For the records below, print the lines from the line with "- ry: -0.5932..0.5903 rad" through the line with "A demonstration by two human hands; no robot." exactly as written; include both end lines and exclude the rest.
[Dataset records]
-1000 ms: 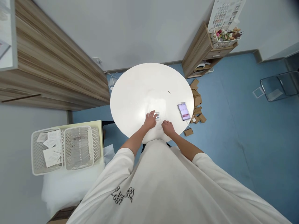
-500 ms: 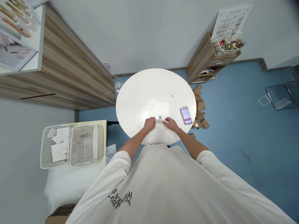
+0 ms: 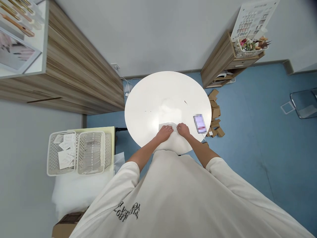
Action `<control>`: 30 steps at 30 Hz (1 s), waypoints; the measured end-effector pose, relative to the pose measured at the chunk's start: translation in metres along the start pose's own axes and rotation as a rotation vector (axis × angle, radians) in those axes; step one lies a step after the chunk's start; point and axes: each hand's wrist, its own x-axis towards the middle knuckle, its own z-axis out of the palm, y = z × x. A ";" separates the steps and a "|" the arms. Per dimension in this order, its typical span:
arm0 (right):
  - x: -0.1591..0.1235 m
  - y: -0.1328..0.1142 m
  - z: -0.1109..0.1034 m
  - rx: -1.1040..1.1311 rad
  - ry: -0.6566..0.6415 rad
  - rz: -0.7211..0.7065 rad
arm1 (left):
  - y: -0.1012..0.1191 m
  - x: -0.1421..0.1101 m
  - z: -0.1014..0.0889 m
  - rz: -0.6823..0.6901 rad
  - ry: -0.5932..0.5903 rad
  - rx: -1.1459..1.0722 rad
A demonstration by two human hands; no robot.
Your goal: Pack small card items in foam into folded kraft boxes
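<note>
On the round white table (image 3: 146, 92), a thin whitish sheet of wrapping (image 3: 174, 126) lies close to my body. My left hand (image 3: 165, 133) rests across it from the left, palm down with its fingers stretched out. A ring shows on one finger. From the right, my right hand (image 3: 183, 130) has its fingers curled and pinched at the edge of the wrapping. The small white box with a dark print is hidden now; whether it lies under the wrapping and my hands I cannot tell.
A phone (image 3: 200, 123) with a cable lies right of my right hand. Two white baskets (image 3: 77, 155) stand on a side table at left. Small cardboard boxes (image 3: 216, 112) lie on the floor right of the table. Wooden cabinets (image 3: 81, 66) stand along the wall.
The small printed box between my hands has gone out of sight, with wrapping where it was. My left hand has moved right and flattened. The view has shifted slightly.
</note>
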 end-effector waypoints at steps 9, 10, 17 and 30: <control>0.010 0.002 -0.001 0.056 0.005 0.061 | -0.019 0.025 0.024 -0.035 0.062 0.204; 0.010 0.002 -0.001 0.082 0.007 0.068 | -0.020 0.028 0.025 -0.044 0.062 0.206; -0.018 -0.002 -0.002 0.031 0.349 -0.062 | -0.018 0.037 0.018 -0.088 0.051 0.203; -0.041 -0.026 0.032 -0.106 -0.050 -0.525 | -0.014 -0.014 0.014 -0.185 -0.133 0.016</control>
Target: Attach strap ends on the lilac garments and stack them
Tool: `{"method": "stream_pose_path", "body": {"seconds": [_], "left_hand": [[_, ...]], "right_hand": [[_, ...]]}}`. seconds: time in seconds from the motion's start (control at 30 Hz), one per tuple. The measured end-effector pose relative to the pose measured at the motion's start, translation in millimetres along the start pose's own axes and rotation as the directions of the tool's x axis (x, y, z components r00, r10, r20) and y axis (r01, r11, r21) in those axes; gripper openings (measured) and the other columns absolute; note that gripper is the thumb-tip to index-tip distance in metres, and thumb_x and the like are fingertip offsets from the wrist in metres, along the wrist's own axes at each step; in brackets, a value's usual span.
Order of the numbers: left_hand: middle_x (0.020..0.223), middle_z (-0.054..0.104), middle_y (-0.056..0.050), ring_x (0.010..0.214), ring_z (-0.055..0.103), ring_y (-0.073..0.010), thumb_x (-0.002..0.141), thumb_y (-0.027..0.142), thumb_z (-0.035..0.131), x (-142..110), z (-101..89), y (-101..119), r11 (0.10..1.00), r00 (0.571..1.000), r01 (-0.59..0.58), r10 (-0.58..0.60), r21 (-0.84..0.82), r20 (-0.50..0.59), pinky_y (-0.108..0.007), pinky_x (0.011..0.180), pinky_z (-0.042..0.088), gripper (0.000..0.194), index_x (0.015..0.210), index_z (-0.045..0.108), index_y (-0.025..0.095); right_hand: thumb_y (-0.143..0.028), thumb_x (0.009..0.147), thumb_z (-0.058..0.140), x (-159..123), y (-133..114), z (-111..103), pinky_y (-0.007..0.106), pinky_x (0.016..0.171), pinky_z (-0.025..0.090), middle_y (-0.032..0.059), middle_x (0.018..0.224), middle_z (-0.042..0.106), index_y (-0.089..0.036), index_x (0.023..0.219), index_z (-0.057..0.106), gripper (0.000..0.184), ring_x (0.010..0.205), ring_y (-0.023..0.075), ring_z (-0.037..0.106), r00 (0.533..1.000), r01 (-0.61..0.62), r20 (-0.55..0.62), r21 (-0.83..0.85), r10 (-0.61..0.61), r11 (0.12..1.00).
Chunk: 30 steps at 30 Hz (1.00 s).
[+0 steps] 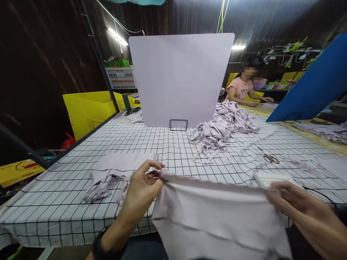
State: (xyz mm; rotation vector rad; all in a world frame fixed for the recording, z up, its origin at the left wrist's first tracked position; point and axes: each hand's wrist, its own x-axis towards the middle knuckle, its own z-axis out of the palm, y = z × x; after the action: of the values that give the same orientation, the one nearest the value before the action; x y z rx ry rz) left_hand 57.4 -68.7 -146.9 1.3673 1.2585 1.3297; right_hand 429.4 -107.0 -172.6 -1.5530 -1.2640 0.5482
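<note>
I hold a pale lilac garment piece (pixel 214 213) stretched out over the near edge of the table. My left hand (pixel 143 189) pinches its upper left corner. My right hand (pixel 295 202) grips the upper right corner, fingers closed on the cloth. Just behind my left hand, a small stack of the same lilac fabric pieces (pixel 111 173) lies flat on the checked tablecloth (pixel 162 148). A white flat object (pixel 271 178) lies beside my right hand.
A heap of lilac fabric (pixel 222 126) sits mid-table before a white upright board (pixel 179 79). Scissors (pixel 268 157) lie to the right. A person in a pink shirt (pixel 241 88) works at the far side. Yellow bin (pixel 86 108) left, blue board (pixel 314 86) right.
</note>
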Motion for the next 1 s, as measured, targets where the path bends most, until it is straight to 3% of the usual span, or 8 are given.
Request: {"method": "stream_pose_path", "body": {"seconds": [0.1,0.27,0.5,0.6,0.67,0.73,0.87,1.0], "left_hand": [[0.106,0.061,-0.005,0.088,0.066,-0.0168,0.069,0.007,0.061,47,21.0,-41,0.971,0.996,0.043,-0.023,0.234,-0.088,-0.021,0.061,0.052,0.018,0.083,0.059,0.018],[0.102,0.055,-0.005,0.072,0.062,-0.0112,0.06,-0.007,0.058,98,45.6,-98,0.886,0.989,0.138,-0.104,0.443,-0.101,-0.024,0.065,0.054,0.03,0.078,0.062,0.016],[0.124,0.052,-0.011,0.089,0.065,-0.0174,0.064,-0.01,0.055,100,46.0,-110,0.833,0.991,0.132,-0.108,0.537,-0.075,-0.034,0.081,0.059,0.041,0.093,0.062,0.017],[0.146,0.043,-0.014,0.121,0.059,-0.0277,0.074,-0.005,0.055,88,54.7,-109,0.771,0.996,-0.088,0.054,0.63,0.073,-0.047,0.102,0.053,0.043,0.109,0.062,0.018],[0.149,0.046,-0.014,0.137,0.048,-0.0308,0.086,0.004,0.054,79,67.7,-108,0.674,0.922,-0.376,0.204,0.635,0.33,-0.053,0.114,0.044,0.038,0.12,0.061,0.02],[0.15,0.05,-0.012,0.145,0.041,-0.03,0.097,0.017,0.05,72,86.0,-104,0.586,0.77,-0.603,0.249,0.541,0.587,-0.054,0.12,0.037,0.034,0.13,0.057,0.021],[0.161,0.041,-0.008,0.153,0.03,-0.0267,0.106,0.033,0.04,64,129.3,-94,0.524,0.503,-0.774,0.17,0.355,0.848,-0.051,0.125,0.026,0.039,0.143,0.051,0.024],[0.163,0.037,-0.01,0.154,0.026,-0.027,0.107,0.044,0.039,57,159.6,-95,0.515,0.416,-0.803,0.127,0.299,0.9,-0.053,0.126,0.019,0.048,0.149,0.046,0.023]], "right_hand": [[-0.06,0.073,0.076,49,12,40,0.03,0.058,0.051,0.0049,0.072,0.069,-0.023,0.102,0.067,0.047,0.07,0.0241,0.067,0.968,-0.097,0.23,-0.009,0.096,0.995],[-0.049,0.065,0.07,96,44,92,0.034,0.061,0.048,-0.0009,0.062,0.062,-0.022,0.096,0.067,0.042,0.061,0.0218,0.061,0.98,-0.001,0.194,-0.228,0.046,0.974],[-0.043,0.07,0.062,105,65,112,0.04,0.07,0.053,0.0042,0.077,0.07,-0.022,0.111,0.066,0.046,0.069,0.0249,0.065,0.992,0.025,0.126,-0.302,0.014,0.953],[-0.042,0.075,0.06,94,60,104,0.043,0.08,0.054,0.0122,0.109,0.072,-0.021,0.12,0.066,0.05,0.092,0.0296,0.067,0.998,0.047,0.053,-0.324,-0.031,0.945],[-0.048,0.081,0.06,74,55,89,0.041,0.081,0.054,0.0125,0.12,0.069,-0.022,0.118,0.068,0.046,0.098,0.0299,0.067,0.999,0.05,0.011,-0.332,-0.049,0.942],[-0.056,0.085,0.061,44,55,69,0.037,0.075,0.055,0.01,0.104,0.074,-0.024,0.107,0.073,0.04,0.09,0.0279,0.07,1.0,-0.025,-0.021,-0.309,0.02,0.951],[-0.071,0.08,0.064,-26,65,47,0.033,0.067,0.056,0.0073,0.068,0.073,-0.021,0.078,0.077,0.052,0.069,0.0253,0.069,0.936,-0.293,0.151,-0.16,0.317,0.943],[-0.077,0.073,0.068,-63,75,70,0.034,0.078,0.057,0.0099,0.085,0.077,-0.019,0.082,0.076,0.059,0.085,0.0286,0.071,0.889,-0.362,0.309,0.023,0.338,0.932]]}}
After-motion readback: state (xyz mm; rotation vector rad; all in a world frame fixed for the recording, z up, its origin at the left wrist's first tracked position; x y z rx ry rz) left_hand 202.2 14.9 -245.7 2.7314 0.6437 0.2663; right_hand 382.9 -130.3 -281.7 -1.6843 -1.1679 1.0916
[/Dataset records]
Written response —
  - ry: -0.5932..0.5903 rad
  - rx: -1.1459..1.0722 rad
A demonstration by two human hands; no robot.

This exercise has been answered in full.